Asimismo, mientras que en el pasado no muy remoto era normal que el marido trabajara y su esposa se encargara del hogar y de la familia, en la actualidad suele ser necesario que los dos contribuyan al presupuesto familiar. Tendrán razón quienes subrayan los factores económicos, pero en el mundo de ayer, cuando en los países ricos había mucho más pobreza que en la actualidad, “el problema” era la propensión generalizada de los matrimonios a tener “demasiados” hijos, como sigue sucediendo en muchas zonas paupérrimas de África.

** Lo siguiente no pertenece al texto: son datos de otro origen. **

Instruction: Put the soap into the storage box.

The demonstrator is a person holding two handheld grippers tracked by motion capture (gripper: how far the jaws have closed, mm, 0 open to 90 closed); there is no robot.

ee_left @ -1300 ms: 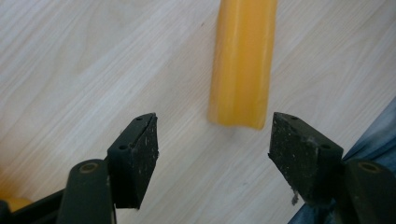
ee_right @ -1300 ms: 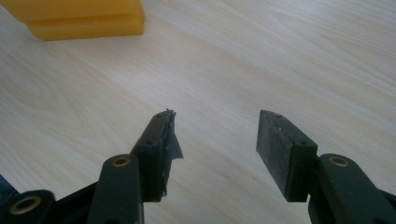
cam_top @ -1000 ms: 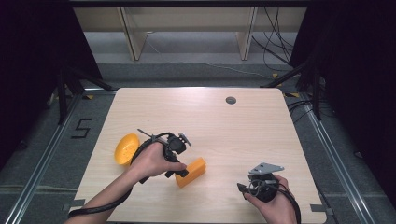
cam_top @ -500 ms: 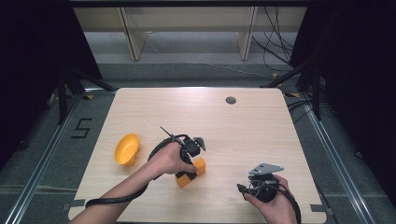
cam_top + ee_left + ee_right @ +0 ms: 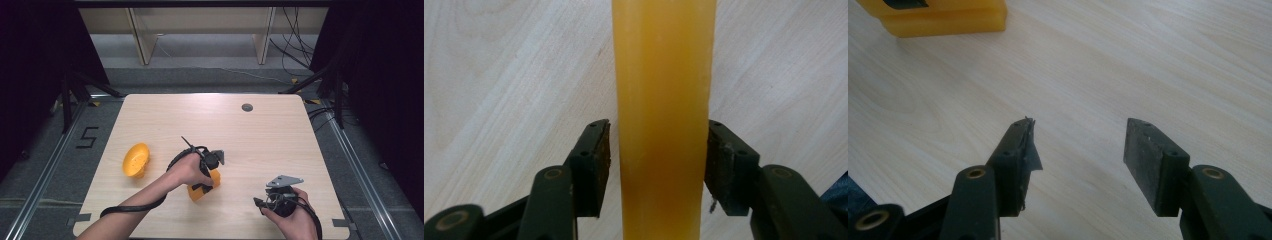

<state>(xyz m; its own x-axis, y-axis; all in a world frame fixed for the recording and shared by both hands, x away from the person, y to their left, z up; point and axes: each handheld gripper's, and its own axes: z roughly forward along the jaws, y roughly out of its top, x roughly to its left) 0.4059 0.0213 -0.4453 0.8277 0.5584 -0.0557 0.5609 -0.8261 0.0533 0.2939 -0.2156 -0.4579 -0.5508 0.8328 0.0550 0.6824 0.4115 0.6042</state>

Sea como fuere, no cabe duda de que la caída abrupta de la tasa de natalidad en todos los países avanzados con la excepción llamativa de Israel, donde tanto los que se aferran a las creencias religiosas tradicionales como los agnósticos o ateos se han negado a emular a sus contemporáneos europeos o norteamericanos a pesar de -o a causa de- verse rodeados por enemigos que se afirman resueltos a exterminarlos, está vinculada con el rol cambiado de la mujer en las sociedades modernas.
Esta realidad plantea algunas preguntas que son sumamente antipáticas. ¿Es compatible el feminismo, por moderado que sea, con la supervivencia de la especie humana? ¿Estarán en lo cierto los talibán y otros islamistas que rabian contra la igualdad de género cuando dicen que tiene consecuencias nefastas? Sería bueno poder creer que no, que sería un error perverso intentar atribuir la resistencia a reproducirse de las generaciones actuales al eclipse del “patriarcado” en el Occidente y el Lejano Oriente, pero es evidente que está enferma una civilización que es reacia a perpetuarse.

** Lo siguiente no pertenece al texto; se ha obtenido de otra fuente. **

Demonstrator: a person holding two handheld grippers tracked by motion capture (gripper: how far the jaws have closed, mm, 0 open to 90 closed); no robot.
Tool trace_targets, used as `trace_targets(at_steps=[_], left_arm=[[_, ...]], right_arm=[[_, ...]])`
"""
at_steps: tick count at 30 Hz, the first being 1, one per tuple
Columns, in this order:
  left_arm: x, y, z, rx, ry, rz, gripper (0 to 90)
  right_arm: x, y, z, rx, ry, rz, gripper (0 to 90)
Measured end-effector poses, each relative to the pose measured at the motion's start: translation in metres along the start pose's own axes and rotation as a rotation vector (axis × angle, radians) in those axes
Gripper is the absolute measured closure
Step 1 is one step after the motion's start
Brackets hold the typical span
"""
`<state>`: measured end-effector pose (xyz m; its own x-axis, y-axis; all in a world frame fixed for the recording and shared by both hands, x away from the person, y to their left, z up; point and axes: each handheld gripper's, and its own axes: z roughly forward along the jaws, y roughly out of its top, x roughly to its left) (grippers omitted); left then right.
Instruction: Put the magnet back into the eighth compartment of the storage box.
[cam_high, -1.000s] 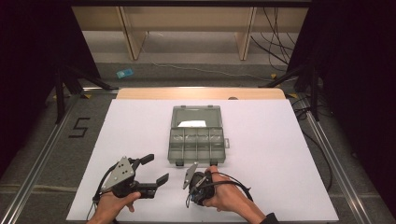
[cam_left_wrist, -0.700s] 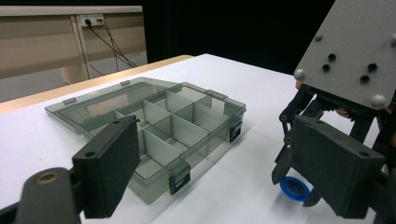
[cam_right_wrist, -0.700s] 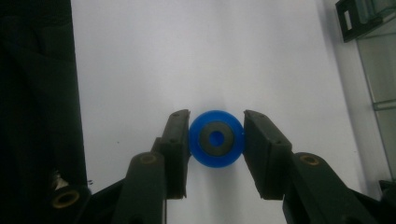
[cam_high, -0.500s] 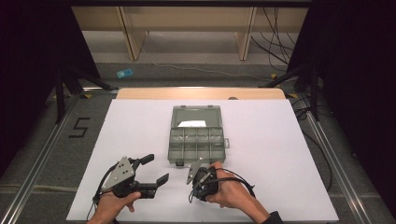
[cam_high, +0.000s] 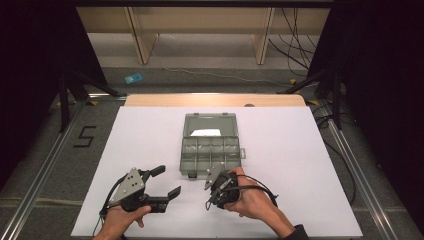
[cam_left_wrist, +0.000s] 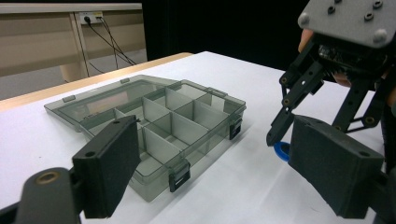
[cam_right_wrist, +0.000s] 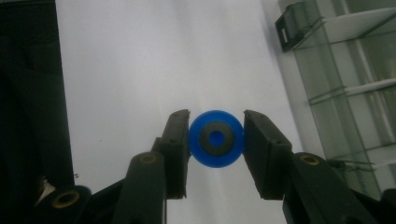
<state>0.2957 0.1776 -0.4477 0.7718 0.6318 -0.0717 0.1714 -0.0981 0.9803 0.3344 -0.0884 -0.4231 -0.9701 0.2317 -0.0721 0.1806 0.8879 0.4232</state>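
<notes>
A white table (cam_high: 300, 150) fills the middle of the high view, and near its centre sits a clear grey plastic box (cam_high: 210, 150) with its lid thrown back toward the top of the frame, the near half split into small compartments. At the lower left of that view the left gripper (cam_high: 165, 181) is held just off the table by a hand (cam_high: 117, 222), its 2 jaws spread wide with nothing between them. In the left gripper view those same jaws stand far apart at the bottom corners, with the box (cam_left_wrist: 149, 126) lying open across the middle of the frame. At the lower centre of the high view, just below the box's front edge, the right gripper (cam_high: 210, 192) is tipped steeply down at the table in the other hand (cam_high: 252, 200). The right gripper view looks straight down: a small blue ring (cam_right_wrist: 216, 138) with a dark inner band sits in the centre of the frame, a jaw pressed against each side, so it is clamped on the ring. A corner of the box (cam_right_wrist: 345, 70) shows at the right edge of that frame. In the left gripper view the ring (cam_left_wrist: 281, 150) peeks out at middle right, down on the white surface.
</notes>
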Motion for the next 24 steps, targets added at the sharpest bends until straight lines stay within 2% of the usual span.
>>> trace_targets(at_steps=[4, 5, 12, 24], left_arm=[[0.000, 0.000, 0.000, 0.000, 0.001, -0.001, 16.2], [0.000, 0.000, 0.000, -0.001, 0.001, -0.001, 16.2], [0.000, 0.000, 0.000, -0.001, 0.001, -0.001, 16.2], [0.000, 0.000, -0.001, 0.011, 0.007, -0.001, 16.2]], right_arm=[[-0.002, -0.001, -0.003, -0.012, -0.009, 0.003, 62.7], [-0.003, -0.001, -0.004, -0.018, -0.025, 0.006, 62.7], [-0.010, -0.004, -0.011, -0.042, -0.058, 0.026, 62.7], [-0.016, -0.008, -0.015, -0.064, -0.086, 0.037, 62.7]])
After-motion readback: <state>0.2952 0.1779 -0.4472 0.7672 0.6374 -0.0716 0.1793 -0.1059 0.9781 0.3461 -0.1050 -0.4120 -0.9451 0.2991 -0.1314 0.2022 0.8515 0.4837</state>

Aunque en algunos países, como Hungría, hay gobiernos que se esfuerzan por estimular la natalidad, lo que los hace blancos de las críticas furibundas de quienes los califican de reaccionarios y ultraconservadores, la verdad es que no han tenido mucho éxito. Es tan fuerte la influencia de la cultura dominante en el mundo que no es del todo fácil modificar la conducta de las personas ofreciéndoles beneficios materiales que siempre parecen modestos. Sin embargo, a menos que más mujeres decidan -como durante milenios hacían casi todas sus antecesoras- que la maternidad es una opción más digna que cualquier alternativa, docenas de pueblos que han desempeñado papeles destacados en la historia compartirán el destino trágico de las tribus amazónicas que viven al margen de sociedades que les son radicalmente ajenas.
Desde el punto de vista de las elites políticas y mediáticas, es prioritario reducir ya, cueste lo que costare, las emisiones carbónicas para salvar al planeta y -en opinión de los más caritativos- al género humano del cataclismo climático que ven acercándose. Puede que el secretario general Guterres y otros de opiniones igualmente alarmantes estén en lo cierto, pero tal y como están las cosas, si intensifican la guerra que están librando contra los combustibles fósiles no habrá muchas víctimas de la catástrofe que prevén; para entonces, el grueso de la humanidad se habrá ido a un lugar mejor, ya que los costos enormes que acarrearía el desmantelamiento de sectores industriales y agrícolas que tienen en mente harían aún más brutales las presiones económicas que tendrán que enfrentar los deseosos de criar una familia como las de antes.